Quand on n’a rien d’autre pour se défendre que le courage de supporter l’ennemi, alors on baisse un peu la tête, on ravale sa salive, on continue de s’appliquer à survivre, et on attend des jours meilleurs. On fait le mort, on courbe l’échine.
On pourra noter que cela n’est d’ailleurs pas la première fois que les Saint-Barth semblent avoir recours à une commission avec les Anglais, puisque Jean Gréaux indique bien que son père, Gilles, gouverneur de notre île, l’avait déjà fait dans les temps de la guerre d’avant, celle de la Succession d’Espagne, et Pierre Gréaux, son neveu, déclare qu’il l’a lui lui-même enterré dans une boite en fer – et d’ailleurs, cette boite en fer, est-elle encore enterrée là, quelque part ?
Ces documents nous permettent de grapiller quelques vues, quelques instantanés de la vie sur notre île au milieu du 18e siècle. Ce ne sont sans doute pas les meilleurs moments, les heures les plus heureuses pour observer nos habitants, c’est sûr, mais sinon, en aurait-on parlé ? C’est la guerre qui fait qu’on rédige ces affidavits qui nous montrent à voir nos Saint-Barths, non pas vivre, mais tenter de survivre. S’il n’y avait pas eu cette guerre, ces attaques, alors, nous n’aurions rien su du tout de François Questel, de René Lédée, d’Alexis Brin, de Gilles, de Jean et de Pierre Gréaux. Leurs noms continueraient à n’être que des pierres dans un mur, des noms sur les feuilles d’un arbre généalogique.

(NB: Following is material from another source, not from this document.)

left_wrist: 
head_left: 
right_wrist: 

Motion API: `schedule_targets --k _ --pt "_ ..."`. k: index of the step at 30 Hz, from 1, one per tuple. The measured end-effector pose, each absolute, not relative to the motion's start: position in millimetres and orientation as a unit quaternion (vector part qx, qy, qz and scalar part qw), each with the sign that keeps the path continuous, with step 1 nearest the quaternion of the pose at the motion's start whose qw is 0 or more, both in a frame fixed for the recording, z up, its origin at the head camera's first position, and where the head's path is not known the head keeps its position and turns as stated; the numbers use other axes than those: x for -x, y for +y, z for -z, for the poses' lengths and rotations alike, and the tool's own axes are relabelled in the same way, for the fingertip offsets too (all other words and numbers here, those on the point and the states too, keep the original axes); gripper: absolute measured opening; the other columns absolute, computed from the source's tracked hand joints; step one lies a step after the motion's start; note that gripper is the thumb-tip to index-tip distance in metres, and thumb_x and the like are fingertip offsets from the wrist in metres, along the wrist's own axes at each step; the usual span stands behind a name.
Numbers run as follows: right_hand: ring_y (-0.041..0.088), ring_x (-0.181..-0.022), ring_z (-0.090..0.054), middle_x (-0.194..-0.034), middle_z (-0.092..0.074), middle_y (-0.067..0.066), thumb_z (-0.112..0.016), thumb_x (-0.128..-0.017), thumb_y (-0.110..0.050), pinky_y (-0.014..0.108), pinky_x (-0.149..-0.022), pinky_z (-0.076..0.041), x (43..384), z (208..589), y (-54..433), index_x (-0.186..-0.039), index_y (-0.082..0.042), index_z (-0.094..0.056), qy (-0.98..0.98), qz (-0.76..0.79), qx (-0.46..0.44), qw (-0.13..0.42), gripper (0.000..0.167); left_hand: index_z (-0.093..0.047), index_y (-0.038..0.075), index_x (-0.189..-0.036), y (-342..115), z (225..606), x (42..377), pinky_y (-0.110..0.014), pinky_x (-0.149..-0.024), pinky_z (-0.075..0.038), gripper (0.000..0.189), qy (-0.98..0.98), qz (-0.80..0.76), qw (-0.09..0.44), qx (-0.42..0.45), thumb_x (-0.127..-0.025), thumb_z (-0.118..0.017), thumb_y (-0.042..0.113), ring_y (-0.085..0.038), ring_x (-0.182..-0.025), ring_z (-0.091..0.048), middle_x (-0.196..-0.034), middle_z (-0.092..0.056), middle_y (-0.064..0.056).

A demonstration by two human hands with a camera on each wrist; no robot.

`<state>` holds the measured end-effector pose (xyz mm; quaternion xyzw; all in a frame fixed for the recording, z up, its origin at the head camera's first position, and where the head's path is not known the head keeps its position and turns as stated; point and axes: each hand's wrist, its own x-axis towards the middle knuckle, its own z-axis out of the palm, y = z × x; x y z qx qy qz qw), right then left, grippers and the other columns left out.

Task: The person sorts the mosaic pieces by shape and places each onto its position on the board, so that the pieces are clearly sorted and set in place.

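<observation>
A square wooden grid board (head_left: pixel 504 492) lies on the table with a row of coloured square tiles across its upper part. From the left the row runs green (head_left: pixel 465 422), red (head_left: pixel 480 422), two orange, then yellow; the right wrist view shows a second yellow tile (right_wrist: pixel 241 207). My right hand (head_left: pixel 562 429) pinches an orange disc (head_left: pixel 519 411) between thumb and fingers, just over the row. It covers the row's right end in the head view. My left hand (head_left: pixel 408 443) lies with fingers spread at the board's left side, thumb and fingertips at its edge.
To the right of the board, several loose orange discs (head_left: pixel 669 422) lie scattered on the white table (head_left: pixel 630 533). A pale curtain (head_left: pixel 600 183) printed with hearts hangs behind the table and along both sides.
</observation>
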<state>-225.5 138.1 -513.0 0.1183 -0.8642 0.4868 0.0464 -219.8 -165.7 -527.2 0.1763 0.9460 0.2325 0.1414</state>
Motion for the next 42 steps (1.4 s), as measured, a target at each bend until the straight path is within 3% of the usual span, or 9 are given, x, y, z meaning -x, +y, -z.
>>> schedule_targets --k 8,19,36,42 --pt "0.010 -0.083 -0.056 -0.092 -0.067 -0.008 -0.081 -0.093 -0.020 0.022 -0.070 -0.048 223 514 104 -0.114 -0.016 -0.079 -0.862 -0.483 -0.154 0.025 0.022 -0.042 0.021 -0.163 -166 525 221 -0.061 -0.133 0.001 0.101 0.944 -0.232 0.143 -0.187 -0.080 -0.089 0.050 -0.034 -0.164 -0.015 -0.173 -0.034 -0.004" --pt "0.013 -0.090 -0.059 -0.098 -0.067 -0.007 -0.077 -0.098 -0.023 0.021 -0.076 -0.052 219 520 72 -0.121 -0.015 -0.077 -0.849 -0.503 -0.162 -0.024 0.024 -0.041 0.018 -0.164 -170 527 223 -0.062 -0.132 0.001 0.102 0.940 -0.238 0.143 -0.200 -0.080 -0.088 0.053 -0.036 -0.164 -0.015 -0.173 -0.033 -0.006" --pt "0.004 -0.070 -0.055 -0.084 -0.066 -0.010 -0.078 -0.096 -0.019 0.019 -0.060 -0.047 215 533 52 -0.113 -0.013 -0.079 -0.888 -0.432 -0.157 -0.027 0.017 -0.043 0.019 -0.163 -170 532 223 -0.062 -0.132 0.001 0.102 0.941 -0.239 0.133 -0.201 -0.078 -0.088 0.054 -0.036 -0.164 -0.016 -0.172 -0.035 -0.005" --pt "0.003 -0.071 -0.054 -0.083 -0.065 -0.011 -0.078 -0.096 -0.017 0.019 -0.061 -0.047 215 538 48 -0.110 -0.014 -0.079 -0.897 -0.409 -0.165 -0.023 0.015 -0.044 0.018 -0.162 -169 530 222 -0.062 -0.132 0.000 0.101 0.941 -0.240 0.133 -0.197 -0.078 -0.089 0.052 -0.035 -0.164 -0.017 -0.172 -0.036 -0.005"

Réjouissons-nous de ces quelques archives ; savourons-les. Observons nos habitants se démener et louvoyer entre Français et Anglais.
Mais, surtout, n’oublions pas l’enseignement que nous fournit l’historien Baldwin, qui, lui, a réussi à lire entre les lignes, à détecter le vide tellement sidéral qu’il en devient presque invisible. Baldwin a vu ce que peu de gens auraient pu remarquer en lisant ses documents : l’absence des esclaves, en tant que personnes, qui, pourtant, à ce moment-là, représentaient au moins 50 % de la population vivant sur notre île.

Les habitants mentionnés dans les archives anglaises
Madame Vittet
Elle ne peut être que Marie Briard, l’épouse de François Vittet, ancêtre connu de nos Vittet et de leurs descendants. Marie Briard serait née à Saint-Christophe vers 1675, ce qui, au moment des tragiques événements de 1746, lui fait 70 ans !
Gilles Gréaux
Il serait né vers 1671, fils de Jacques et de Madame Lacroix.
Il est épouse Catherine Magras, fille d’un Irlandais, vers 1697, ils auront au moins 9 enfants.
Il décède à Basse-Terre, en Guadeloupe, le 29 mars 1748, « fort âgé, habitant de Saint-Barthélemy, dont il a été chassé par les Anglais ».
Nous ne savions pas jusqu’ici qu’il avait été gouverneur de notre île.
Jean (Jean-Baptiste) Gréaux
Fils du précédent, il serait né vers 1714. Il épouse Marianne Jacques le 2 mars 1734. Ils ont au moins sept enfants. Très grande descendance.
Pierre Gréaux
Il doit s’agir du fils de Jacques Gréaux et de Marie Marguerite Masson. Pierre, né vers 1710, serait donc un cousin de Jean-Baptiste, un neveu de Gilles.
Il épouse Marie Catherine Questel vers 1728, et ils ont au moins cinq enfants. Je ne connais pas de descendance pour cette branche.
René Lédée
Je pense que c’est celui qui nait en 1693 au Carbet, en Martinique, fils de Jean René et d’Elisabeth Brin, mais sans aucune certitude. Il épouse Catherine Gréaux vers 1716, et ils ont au moins 14 enfants. Ancêtre commun de tous les Lédée de notre île.
Alexis Brin
Né vers 1720, fils de l’ancêtre Nicolas Brin et de Marie Magdelaine Bernier. Il épouse Marianne Laplace en 1740, et ils ont 13 enfants. Ancêtre de tous les Brin de notre île.
François Questel
Je pense que c’est celui qui serait né vers 1697, fils de Jacques et d’Isabelle Hode. Il épouse Marie Magdelaine Gréaux à Saint-Barth en 1724, et ils ont deux enfants. Il est négociant à Saint-Pierre en Martinique. Les dernières traces de ses descendants se trouvent à Saint-Vincent et à Sainte-Lucie.